## Directions for this task
Set each line of the material below down word for word, from the first through the line that holds "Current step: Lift", but not the pictures.

(Beginning of Listed records)

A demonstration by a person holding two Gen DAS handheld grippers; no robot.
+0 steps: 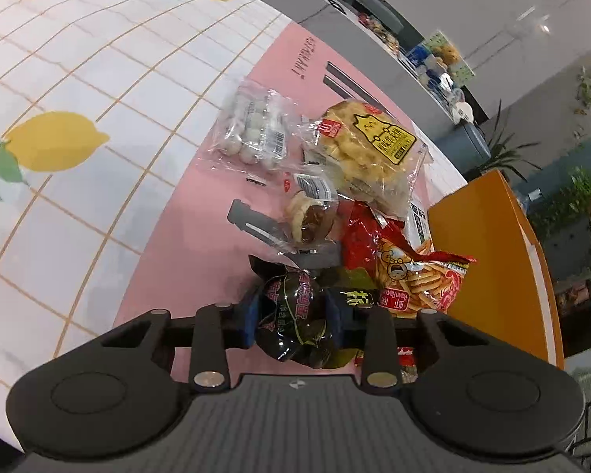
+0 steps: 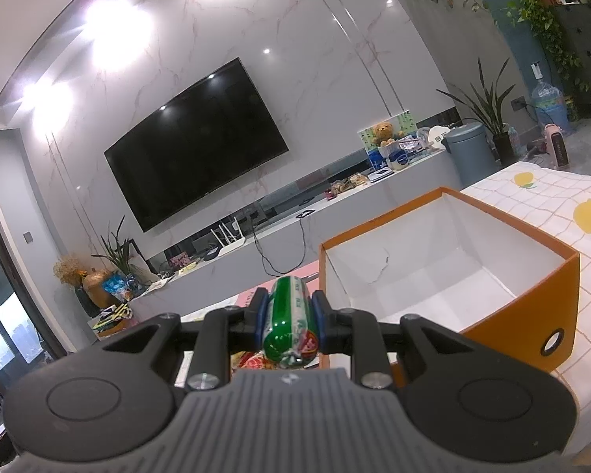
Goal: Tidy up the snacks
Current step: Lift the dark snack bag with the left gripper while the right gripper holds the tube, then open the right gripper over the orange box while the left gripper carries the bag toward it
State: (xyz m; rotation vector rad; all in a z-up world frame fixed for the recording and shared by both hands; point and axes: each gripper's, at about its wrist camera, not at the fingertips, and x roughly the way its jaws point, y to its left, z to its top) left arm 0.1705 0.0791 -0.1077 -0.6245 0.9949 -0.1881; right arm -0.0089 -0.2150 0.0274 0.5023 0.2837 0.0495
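left gripper (image 1: 293, 315): black linkage arms, silver screws, blue pads, grey ribbed housing
right gripper (image 2: 289, 313): same black arms, blue pads, ribbed grey body

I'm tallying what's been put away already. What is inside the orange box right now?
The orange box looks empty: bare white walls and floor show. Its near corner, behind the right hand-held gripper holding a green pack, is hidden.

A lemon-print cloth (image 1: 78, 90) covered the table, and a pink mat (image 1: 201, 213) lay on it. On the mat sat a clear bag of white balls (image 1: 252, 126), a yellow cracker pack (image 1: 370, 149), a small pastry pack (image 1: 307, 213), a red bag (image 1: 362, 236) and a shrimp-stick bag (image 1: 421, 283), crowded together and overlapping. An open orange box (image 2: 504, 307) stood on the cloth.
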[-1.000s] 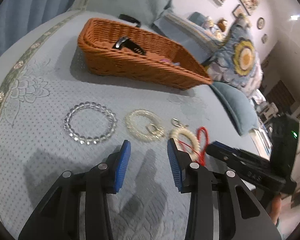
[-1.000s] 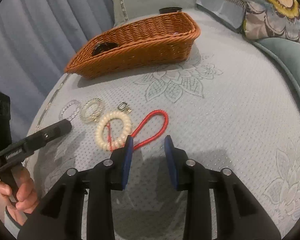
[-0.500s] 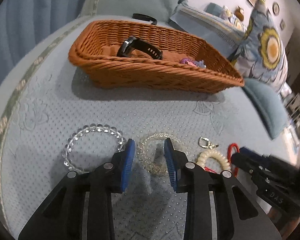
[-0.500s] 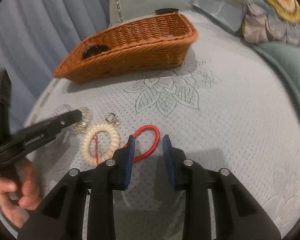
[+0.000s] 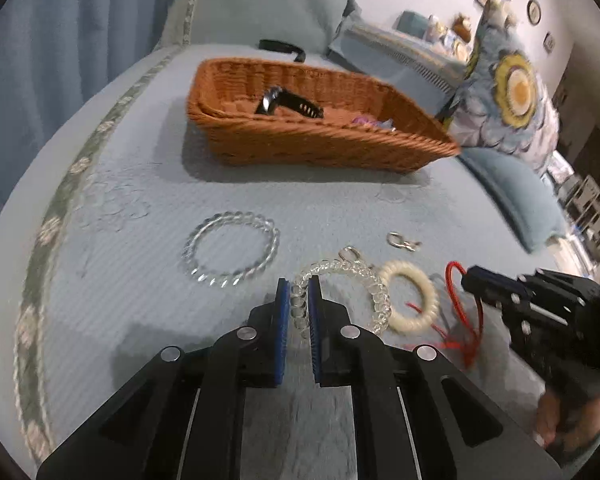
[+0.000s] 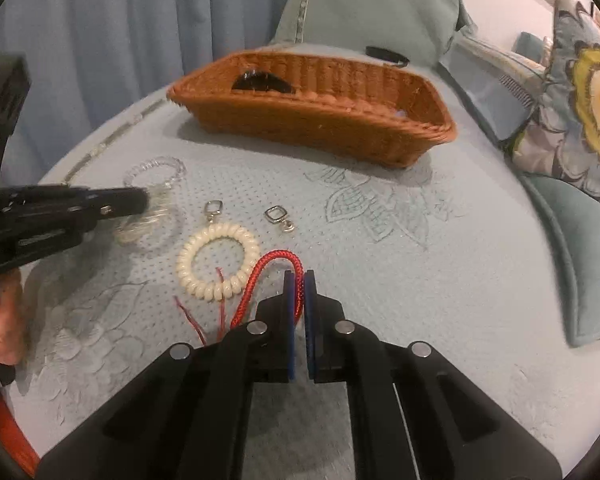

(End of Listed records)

## Reply to the exercise
A demonstration by a person holding two Gen DAS handheld grippers; no robot.
+0 steps: 
+0 steps: 
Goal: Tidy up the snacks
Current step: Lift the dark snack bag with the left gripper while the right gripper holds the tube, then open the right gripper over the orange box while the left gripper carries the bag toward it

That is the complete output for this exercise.